The 1974 Belgian Grand Prix was a Formula One motor race held at Nivelles on 12 May 1974. It was race 5 of 15 in both the 1974 World Championship of Drivers and the 1974 International Cup for Formula One Manufacturers. The 85-lap race was won by Brazilian driver Emerson Fittipaldi, driving a McLaren-Ford, with Austrian Niki Lauda a close second in a Ferrari and South African Jody Scheckter third in a Tyrrell-Ford. This race also marked the debut of Tom Pryce, making his first start for the newly formed Token team.

This was the second and last Belgian Grand Prix to be held at Nivelles. For most of the next decade, the race would be held at Zolder.

== Qualifying ==

=== Qualifying classification ===

| Pos. | Driver | Constructor | Time | No |
|---|---|---|---|---|
| 1 | Clay Regazzoni | Ferrari | 1:09.82 | 1 |
| 2 | Jody Scheckter | Tyrrell-Ford | 1:10.86 | 2 |
| 3 | Niki Lauda | Ferrari | 1:11.04 | 3 |
| 4 | Emerson Fittipaldi | McLaren-Ford | 1:11.07 | 4 |
| 5 | Ronnie Peterson | Lotus-Ford | 1:11.21 | 5 |
| 6 | Arturo Merzario | Iso-Ford | 1:11.29 | 6 |
| 7 | Jean-Pierre Beltoise | B.R.M. | 1:11.39 | 7 |
| 8 | Carlos Pace | Surtees-Ford | 1:11.46 | 8 |
| 9 | James Hunt | Hesketh-Ford | 1:11.53 | 9 |
| 10 | Hans-Joachim Stuck | March-Ford | 1:11.57 | 10 |
| 11 | Patrick Depailler | Tyrrell-Ford | 1:11.60 | 11 |
| 12 | Denny Hulme | McLaren-Ford | 1:11.61 | 12 |
| 13 | Mike Hailwood | McLaren-Ford | 1:11.98 | 13 |
| 14 | Vern Schuppan | Ensign-Ford | 1:12.02 | 14 |
| 15 | Henri Pescarolo | B.R.M. | 1:12.33 | 15 |
| 16 | Jacky Ickx | Lotus-Ford | 1:12.42 | 16 |
| 17 | Jean-Pierre Jarier | Shadow-Ford | 1:12.53 | 17 |
| 18 | Brian Redman | Shadow-Ford | 1:12.73 | 18 |
| 19 | John Watson | Brabham-Ford | 1:12.76 | 19 |
| 20 | Tom Pryce | Token-Ford | 1:12.85 | 20 |
| 21 | Guy Edwards | Lola-Ford | 1:13.33 | 21 |
| 22 | Rikky von Opel | Brabham-Ford | 1:13.34 | 22 |
| 23 | Tim Schenken | Trojan-Ford | 1:13.36 | 22 |
| 24 | Carlos Reutemann | Brabham-Ford | 1:13.47 | 24 |
| 25 | François Migault | B.R.M. | 1:13.49 | 25 |
| 26 | Jochen Mass | Surtees-Ford | 1:13.81 | 26 |
| 27 | Teddy Pilette | Brabham-Ford | 1:14.05 | 27 |
| 28 | Gérard Larrousse | Brabham-Ford | 1:14.22 | 28 |
| 29 | Graham Hill | Lola-Ford | 1:14.30 | 29 |
| 30 | Gijs van Lennep | Iso-Ford | 1:15.60 | 30 |
| 31 | Vittorio Brambilla | March-Ford | 1:23.81 | 31 |
| DNQ | Leo Kinnunen | Surtees-Ford | 1:28.77 | — |

== Race ==

Clay Regazzoni got off to an instant lead from pole position.
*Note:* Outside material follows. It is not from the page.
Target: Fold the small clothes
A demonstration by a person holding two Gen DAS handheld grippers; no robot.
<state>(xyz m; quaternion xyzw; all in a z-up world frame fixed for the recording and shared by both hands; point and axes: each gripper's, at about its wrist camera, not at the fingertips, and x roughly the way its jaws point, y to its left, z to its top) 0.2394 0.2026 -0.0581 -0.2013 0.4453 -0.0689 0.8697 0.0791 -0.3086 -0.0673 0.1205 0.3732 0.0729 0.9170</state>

Emerson Fittipaldi was the closest anyone came to Regazzoni, having used the "clean" side of the grid to his advantage, leaving Jody Scheckter to fend off Niki Lauda for third. The rest came into turn 1 together.
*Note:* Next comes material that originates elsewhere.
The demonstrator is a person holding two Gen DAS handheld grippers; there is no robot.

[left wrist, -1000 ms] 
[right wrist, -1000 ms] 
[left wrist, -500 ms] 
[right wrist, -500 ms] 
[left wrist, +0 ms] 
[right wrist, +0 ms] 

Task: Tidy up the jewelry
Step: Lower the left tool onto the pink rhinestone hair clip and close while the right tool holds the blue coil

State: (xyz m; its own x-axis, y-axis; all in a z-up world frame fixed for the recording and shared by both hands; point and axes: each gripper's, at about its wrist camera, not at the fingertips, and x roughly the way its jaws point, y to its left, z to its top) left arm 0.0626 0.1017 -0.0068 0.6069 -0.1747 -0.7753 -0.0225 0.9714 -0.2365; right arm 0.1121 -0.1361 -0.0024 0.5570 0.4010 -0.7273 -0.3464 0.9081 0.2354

The rest of the opening lap was uneventful, with the field quickly settling down. Regazzoni had established a small lead over Fittipaldi, who was left to fend off Scheckter and Lauda, with Ronnie Peterson and James Hunt close behind. Carlos Pace came next with Patrick Depailler, Jean-Pierre Beltoise and Mike Hailwood, while Hans-Joachim Stuck rounded out the field after a terrible start.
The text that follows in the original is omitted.